What Is Dataplex? A Google Cloud Dataplex Overview

September 24, 2025

min read

Introduction

If you’ve been hearing “Dataplex” and “Universal Catalog” in the same breath, you’re not imagining it. In 2025, Google Dataplex refers to Dataplex Universal Catalog—Google Cloud’s unified, intelligent governance layer for data and AI assets across BigQuery, Cloud Storage, and more.

What is Dataplex?

At its core, Google Dataplex is a governance and metadata fabric. It discovers and catalogs data, profiles and validates quality, tracks lineage, and gives your teams one place to search and apply consistent policy—all without copying your data. Think of it as your organization’s source of truth for data context that sits across Google Cloud.

A quick google cloud dataplex overview:

Discovery & cataloging across BigQuery, Cloud SQL, Spanner, Vertex AI, Pub/Sub, and more, with the ability to ingest custom/third-party sources.
Data insights, profiling, and quality to understand distributions, nulls, drift, and enforce rules.
Business glossary to align language across the org.
Data lineage to see where data came from, how it moved, and what transformed it.
These are surfaced centrally in Dataplex, and many are also accessible from BigQuery.

Core Concepts: Lakes, Zones, and Assets

Dataplex organizes your data estate into lakes (logical groupings), zones (curated areas inside a lake), and assets (actual Cloud Storage buckets or BigQuery datasets). You attach assets from one or many projects into zones, giving you a single, governed view.

One powerful detail: when you “upgrade to Managed” for a Cloud Storage asset, Dataplex replaces external tables with BigLake tables—unlocking fine-grained security such as row/column policies and dynamic masking. You can also downgrade back to external tables if needed.

How Teams Actually Use Dataplex

1) Search & Metadata Management

Dataplex maintains a unified inventory and a richer metamodel than legacy Data Catalog: entries, aspects, aspect types, entry groups, and entry types that let you define required metadata and enforce standards. There’s also a documented transition path from Data Catalog.

2) Data profiling

Profiling identifies typical values, distributions, and null counts so you can classify data and set realistic rules. Profiling runs are billed as “processing” jobs (more on dataplex cost below).

3) Auto data quality (AutoDQ)

Define quality checks (row or aggregate), schedule scans, and log alerts when rules fail—managed as code if you prefer IaC. AutoDQ runs in place on BigQuery resources; no data copy is involved.

4) Business glossary

A business glossary gives shared definitions and lets you link terms to table columns to drive consistent usage. As of June 2025, glossaries in Dataplex Universal Catalog are GA, with migration guidance from older Data Catalog taxonomies.

5) Lineage

Dataplex data lineage shows how data flows—from sources to transformations to outputs. There’s a quickstart to track lineage for BigQuery copy/query jobs, and broader guides for viewing/considerations.

Governance And Security

Access is controlled with IAM roles (predefined or custom). Typical roles include viewer/editor/admin at lake or catalog scope, alongside service-agent permissions for Dataplex to attach and manage assets across projects. You’ll often grant the Dataplex service account (service-<PROJECT_NUMBER>@gcp-sa-dataplex.iam.gserviceaccount.com) the right roles on the underlying buckets/datasets.

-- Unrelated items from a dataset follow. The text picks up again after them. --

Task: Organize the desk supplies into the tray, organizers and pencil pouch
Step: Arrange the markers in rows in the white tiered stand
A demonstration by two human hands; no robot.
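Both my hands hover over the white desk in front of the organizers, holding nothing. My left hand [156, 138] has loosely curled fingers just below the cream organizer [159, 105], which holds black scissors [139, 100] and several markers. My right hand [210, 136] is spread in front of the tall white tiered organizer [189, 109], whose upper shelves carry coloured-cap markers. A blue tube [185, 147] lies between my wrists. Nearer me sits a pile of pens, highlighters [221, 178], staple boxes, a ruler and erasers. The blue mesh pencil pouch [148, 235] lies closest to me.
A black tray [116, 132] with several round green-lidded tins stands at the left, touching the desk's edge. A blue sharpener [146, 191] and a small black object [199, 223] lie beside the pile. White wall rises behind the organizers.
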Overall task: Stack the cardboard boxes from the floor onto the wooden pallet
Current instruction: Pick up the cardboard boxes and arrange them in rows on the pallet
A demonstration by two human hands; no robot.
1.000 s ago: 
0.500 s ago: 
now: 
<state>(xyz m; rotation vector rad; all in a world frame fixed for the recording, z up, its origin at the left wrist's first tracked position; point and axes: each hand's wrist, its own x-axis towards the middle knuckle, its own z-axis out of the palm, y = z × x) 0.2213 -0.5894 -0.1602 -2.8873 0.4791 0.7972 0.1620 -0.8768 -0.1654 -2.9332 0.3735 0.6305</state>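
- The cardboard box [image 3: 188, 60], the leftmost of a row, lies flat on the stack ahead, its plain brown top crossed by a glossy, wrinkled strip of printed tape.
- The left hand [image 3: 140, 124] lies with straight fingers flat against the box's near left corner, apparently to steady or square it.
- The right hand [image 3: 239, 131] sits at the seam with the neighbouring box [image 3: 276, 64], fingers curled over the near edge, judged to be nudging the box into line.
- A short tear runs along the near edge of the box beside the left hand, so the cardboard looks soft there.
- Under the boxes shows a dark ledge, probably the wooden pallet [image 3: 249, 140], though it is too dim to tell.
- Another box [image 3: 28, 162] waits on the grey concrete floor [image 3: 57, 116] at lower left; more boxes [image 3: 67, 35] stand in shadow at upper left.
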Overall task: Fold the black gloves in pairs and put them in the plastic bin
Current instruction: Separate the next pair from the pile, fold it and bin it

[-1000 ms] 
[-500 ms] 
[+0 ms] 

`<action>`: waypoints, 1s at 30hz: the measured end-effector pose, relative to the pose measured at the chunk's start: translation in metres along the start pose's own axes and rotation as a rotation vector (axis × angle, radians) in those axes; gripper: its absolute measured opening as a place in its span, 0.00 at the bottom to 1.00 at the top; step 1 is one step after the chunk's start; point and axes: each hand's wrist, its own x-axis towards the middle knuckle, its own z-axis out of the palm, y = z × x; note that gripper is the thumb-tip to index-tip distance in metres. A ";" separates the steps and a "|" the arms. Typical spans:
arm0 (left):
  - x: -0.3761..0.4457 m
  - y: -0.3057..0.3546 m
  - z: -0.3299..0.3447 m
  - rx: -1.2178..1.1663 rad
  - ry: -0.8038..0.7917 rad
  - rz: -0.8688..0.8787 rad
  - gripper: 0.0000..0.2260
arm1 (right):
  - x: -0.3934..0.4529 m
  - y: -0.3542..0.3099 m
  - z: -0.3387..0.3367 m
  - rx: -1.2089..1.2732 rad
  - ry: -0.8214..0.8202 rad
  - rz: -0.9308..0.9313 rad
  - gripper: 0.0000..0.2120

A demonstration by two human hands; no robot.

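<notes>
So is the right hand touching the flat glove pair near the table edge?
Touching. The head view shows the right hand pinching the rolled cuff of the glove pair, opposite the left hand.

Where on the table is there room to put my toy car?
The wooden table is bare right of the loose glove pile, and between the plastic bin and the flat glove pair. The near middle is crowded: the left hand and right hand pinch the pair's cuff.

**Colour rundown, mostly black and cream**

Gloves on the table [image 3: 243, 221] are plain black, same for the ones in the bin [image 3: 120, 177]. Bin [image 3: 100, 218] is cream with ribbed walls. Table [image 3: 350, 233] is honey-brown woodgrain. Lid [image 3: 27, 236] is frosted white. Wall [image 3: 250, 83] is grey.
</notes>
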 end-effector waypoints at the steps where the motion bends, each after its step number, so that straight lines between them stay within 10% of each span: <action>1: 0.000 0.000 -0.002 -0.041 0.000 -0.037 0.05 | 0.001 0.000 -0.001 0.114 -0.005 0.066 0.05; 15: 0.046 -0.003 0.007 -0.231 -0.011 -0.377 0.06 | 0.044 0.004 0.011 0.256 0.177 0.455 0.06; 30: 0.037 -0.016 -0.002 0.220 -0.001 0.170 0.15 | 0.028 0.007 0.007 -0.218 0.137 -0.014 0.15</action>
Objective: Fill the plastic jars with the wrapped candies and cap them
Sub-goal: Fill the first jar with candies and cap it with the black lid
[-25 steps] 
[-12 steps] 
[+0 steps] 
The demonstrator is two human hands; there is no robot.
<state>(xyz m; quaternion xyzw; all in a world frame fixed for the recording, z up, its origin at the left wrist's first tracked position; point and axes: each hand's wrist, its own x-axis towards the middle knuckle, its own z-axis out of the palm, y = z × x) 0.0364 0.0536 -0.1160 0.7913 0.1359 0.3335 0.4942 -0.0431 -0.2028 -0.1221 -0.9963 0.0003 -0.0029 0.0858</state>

Dataplex also works within VPC Service Controls; ensure your lake and assets align with your perimeter policies.

Integrations That Matter

BigLake & BigQuery — Upgrading Cloud Storage assets to BigLake tables centralizes fine-grained access control, with policy enforcement consistent across engines. BigQuery queries naturally honor those controls, and open-source engines can integrate via Storage API connectors.
BigQuery governance — Many governance features are exposed right inside BigQuery, powered by the Dataplex foundation. This tight coupling simplifies adoption for analytics teams.
Pipelines and managed jobs — Some Dataplex features (scheduled quality scans, managed metadata ingestion) run on Dataproc Serverless, Dataflow, BigQuery, and Cloud Scheduler; those executions are billed under those services—not Dataplex. This separation helps when attributing costs.

Dataplex Pricing

Image Source: cloud.google.com

This is the part everyone searches for—dataplex pricing and dataplex cost in real terms. Pricing has two primary components: processing (metered in DCU-hours) and metadata storage.

Processing (DCU-hours)

Standard tier covers discovery; Premium tier covers data profiling and data quality. Charges are per-second with a 1-minute minimum, and rates are region-specific. For example, in us-central1:
- Standard: $0.060000 per DCU-hour
- Premium: $0.089000 per DCU-hour
- There’s also a 100 DCU-hour/month free allowance for standard processing. (Always check the live price table for your region.)

Metadata storage

Catalog metadata storage is billed at $0.002739726 per GiB-hour, which is roughly $2 per GiB-month. This is for the catalog’s metadata footprint—not your underlying data.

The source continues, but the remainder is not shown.